◆ **GOAL OF THE EXERCISE**:
Starting at the first line of the data below, repeat each line word for word up to and including the line with "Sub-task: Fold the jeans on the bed".
○ ○ ○
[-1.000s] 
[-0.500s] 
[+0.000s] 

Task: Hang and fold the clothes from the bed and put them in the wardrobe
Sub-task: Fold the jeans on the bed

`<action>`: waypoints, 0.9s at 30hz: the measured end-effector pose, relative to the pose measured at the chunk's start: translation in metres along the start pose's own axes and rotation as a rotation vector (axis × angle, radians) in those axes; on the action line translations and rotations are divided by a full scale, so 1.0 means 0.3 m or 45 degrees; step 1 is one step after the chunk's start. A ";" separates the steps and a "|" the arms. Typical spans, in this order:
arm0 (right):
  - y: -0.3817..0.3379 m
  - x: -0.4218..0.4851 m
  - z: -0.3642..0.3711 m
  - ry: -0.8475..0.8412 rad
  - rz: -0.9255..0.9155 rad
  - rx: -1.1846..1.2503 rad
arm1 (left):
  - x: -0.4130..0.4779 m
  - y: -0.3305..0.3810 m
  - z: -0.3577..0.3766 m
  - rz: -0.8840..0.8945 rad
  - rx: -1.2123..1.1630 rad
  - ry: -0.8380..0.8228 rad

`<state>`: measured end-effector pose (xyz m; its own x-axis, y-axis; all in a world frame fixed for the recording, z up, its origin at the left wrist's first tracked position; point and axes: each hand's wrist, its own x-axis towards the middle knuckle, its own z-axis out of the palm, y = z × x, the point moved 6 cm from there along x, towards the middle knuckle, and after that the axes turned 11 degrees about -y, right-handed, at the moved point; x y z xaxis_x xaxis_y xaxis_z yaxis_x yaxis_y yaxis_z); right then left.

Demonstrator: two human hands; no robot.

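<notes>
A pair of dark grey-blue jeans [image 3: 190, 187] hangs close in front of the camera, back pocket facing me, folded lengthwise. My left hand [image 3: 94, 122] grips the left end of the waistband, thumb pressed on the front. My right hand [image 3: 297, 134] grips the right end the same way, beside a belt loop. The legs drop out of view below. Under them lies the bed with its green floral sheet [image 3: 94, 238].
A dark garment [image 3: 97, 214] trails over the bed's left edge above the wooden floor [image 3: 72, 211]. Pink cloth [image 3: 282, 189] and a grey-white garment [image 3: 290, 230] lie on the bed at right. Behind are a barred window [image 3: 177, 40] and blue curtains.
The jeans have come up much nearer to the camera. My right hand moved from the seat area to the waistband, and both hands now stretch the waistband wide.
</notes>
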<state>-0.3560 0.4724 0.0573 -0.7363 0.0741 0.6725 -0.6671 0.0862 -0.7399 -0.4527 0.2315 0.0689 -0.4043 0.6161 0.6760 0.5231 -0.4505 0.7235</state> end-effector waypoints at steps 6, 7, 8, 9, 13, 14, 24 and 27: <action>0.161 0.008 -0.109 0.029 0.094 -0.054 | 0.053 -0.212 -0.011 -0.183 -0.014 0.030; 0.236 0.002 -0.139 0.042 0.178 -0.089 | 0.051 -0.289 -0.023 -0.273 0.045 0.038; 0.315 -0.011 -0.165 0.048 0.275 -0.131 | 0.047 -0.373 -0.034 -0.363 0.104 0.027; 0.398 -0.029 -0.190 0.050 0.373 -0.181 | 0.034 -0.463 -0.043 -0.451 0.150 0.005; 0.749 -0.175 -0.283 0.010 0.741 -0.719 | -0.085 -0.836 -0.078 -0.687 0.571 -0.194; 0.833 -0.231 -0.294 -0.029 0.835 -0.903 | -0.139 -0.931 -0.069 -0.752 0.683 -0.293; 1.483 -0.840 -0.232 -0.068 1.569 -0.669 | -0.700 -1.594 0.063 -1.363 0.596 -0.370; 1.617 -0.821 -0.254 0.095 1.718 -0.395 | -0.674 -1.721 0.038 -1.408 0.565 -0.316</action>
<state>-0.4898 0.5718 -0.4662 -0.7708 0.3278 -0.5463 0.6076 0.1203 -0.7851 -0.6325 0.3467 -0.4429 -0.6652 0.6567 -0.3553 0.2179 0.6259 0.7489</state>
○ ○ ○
◆ **RESPONSE BELOW**:
[-1.000s] 
[-0.500s] 
[+0.000s] 

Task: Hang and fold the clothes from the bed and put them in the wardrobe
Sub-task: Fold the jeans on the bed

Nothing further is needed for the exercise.